To address this, under sponsorship from the FreeBSD Foundation, I am implementing in-kernel microcode loading. The aim is to apply microcode updates as one of the first stages in the kernel’s boot-up process. In particular, since microcode updates may enable new CPU features such as IBRS, it is desirable to ensure that updates are applied before the kernel enumerates these features. As part of this feature, the kernel will automatically re-apply any existing microcode update on each CPU upon resume, so only minimal portions of the kernel may ever execute without an update applied.

The existing interface requires a userland program, typically cpucontrol(8), to provide a copy of the microcode update file to the kernel. The new update mechanism obviously cannot rely on any userspace functionality, so we instead use the FreeBSD boot loader to copy the microcode update file into kernel memory, along with the kernel itself, before relinquishing the CPU to the kernel. This means that microcode updates are configured by simply adding a line to loader.conf which specifies the path to the update file. When booting a multi-core system, only a single CPU (the “bootstrap processor,” or BSP) is initially enabled; one of the kernel’s boot-time tasks is to initialize and start the remaining CPUs (the “application processors,” or APs). In my patch, one of the first actions of the BSP is to search for a loader-provided microcode update file, search the file for an update which applies to the running system, and load it if one is found. When APs start up, they each check to see if the BSP had successfully found and loaded an update, and apply it themselves if so. Similarly, upon resuming from an ACPI suspend operation, each CPU will re-load the update originally selected by the BSP during boot.

The new code, which does the actual work of identifying an applicable update and loading it, is relatively straightforward. However, because it runs very early on in the kernel’s boot-up procedure, it is subject to constraints which do not apply to most of the rest of the kernel. For example, the Intel SDM specifies that microcode update data must be aligned to a 16 byte boundary, but the loader does not guarantee any particular alignment for raw file data when it places that data in kernel memory. This means that either the loader must be taught to load microcode updates at a suitable alignment, which introduces a subtle dependency between the loader and kernel, or the kernel must make a copy of the update at an aligned address. Unfortunately, the latter option is a bit tricky because microcode updates must be loaded before the kernel memory allocator is initialized! As another example, the microcode loading code cannot access any per-CPU variables since updates are loaded before any per-CPU data structures are created. This complicates the task of preventing multiple hardware threads on the same physical core from simultaneously attempting a microcode update.

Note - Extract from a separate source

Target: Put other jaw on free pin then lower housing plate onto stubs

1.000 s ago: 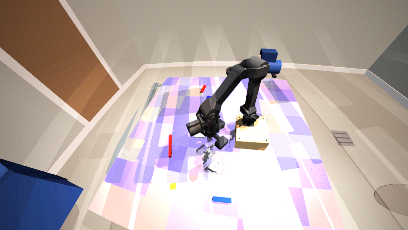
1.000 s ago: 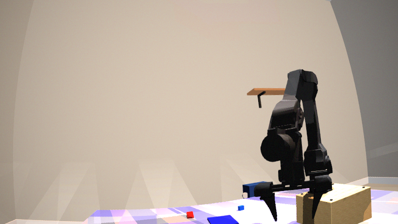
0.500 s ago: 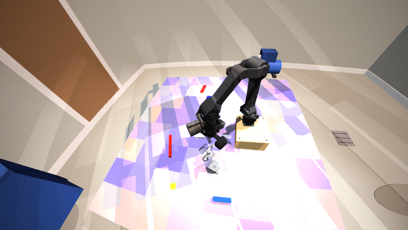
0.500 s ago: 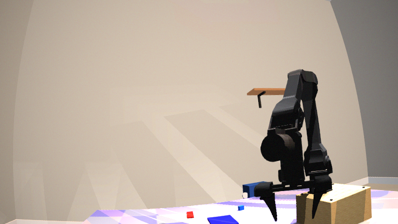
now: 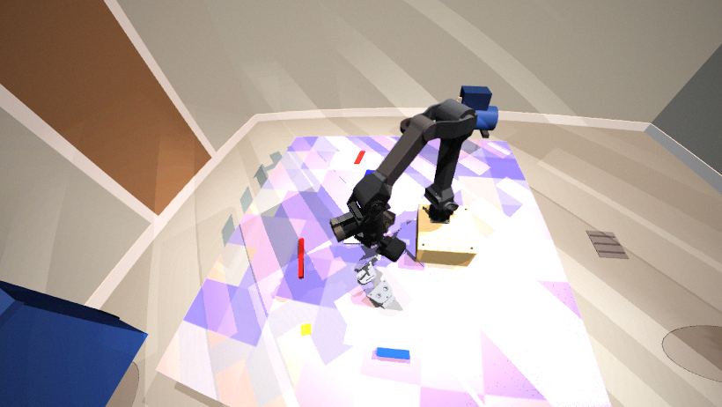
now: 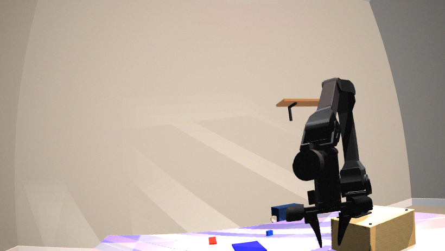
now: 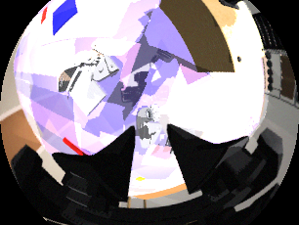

One complication of early loading comes from the fact that Intel releases many different microcode update files; each file targets a specific CPU <family, model, stepping> tuple. Each file begins with a fixed-length header which encodes information about the target CPU type, so this header must be parsed and its fields compared with info about the running CPU to determine whether the update can be applied. In the existing update mechanism, cpucontrol(8) does this work and selects from among the microcode update files provided by the sysutils/devcpu-data port. For the new mechanism, we had to choose from among several options:

  1. Configure the loader to load only the microcode update file for the current CPU. This works fine for many deployments, but not in the case where the same disk image is shared among multiple systems with different CPU types. This can arise when a cluster of systems is configured to boot disklessly from a common filesystem, or when a disk image is transferred from one computer to another.
  2. Concatenate all updates into a single file, load the result and select the correct update to apply during boot. This addresses the shortcoming of the first solution, but introduces some complexity in the kernel (which now must iterate over all updates in the file) and wastes memory storing updates which will never be used. The combined set of microcode updates for Intel weighs in at about 2MB and will only grow over time. For many this is a negligible amount of RAM, but it is significant on smaller systems. Not only is physical memory wasted this way, but also the virtual address space needed to map the update data; on 32-bit systems, kernel virtual address (KVA) space is a constrained resource and should not be thrown away lightly.
  3. Teach the loader to select the correct update from among those provided in some directory under /boot. This provides the most flexibility but is also the most complex solution and requires some coupling between the loader and kernel, so it has more failure modes.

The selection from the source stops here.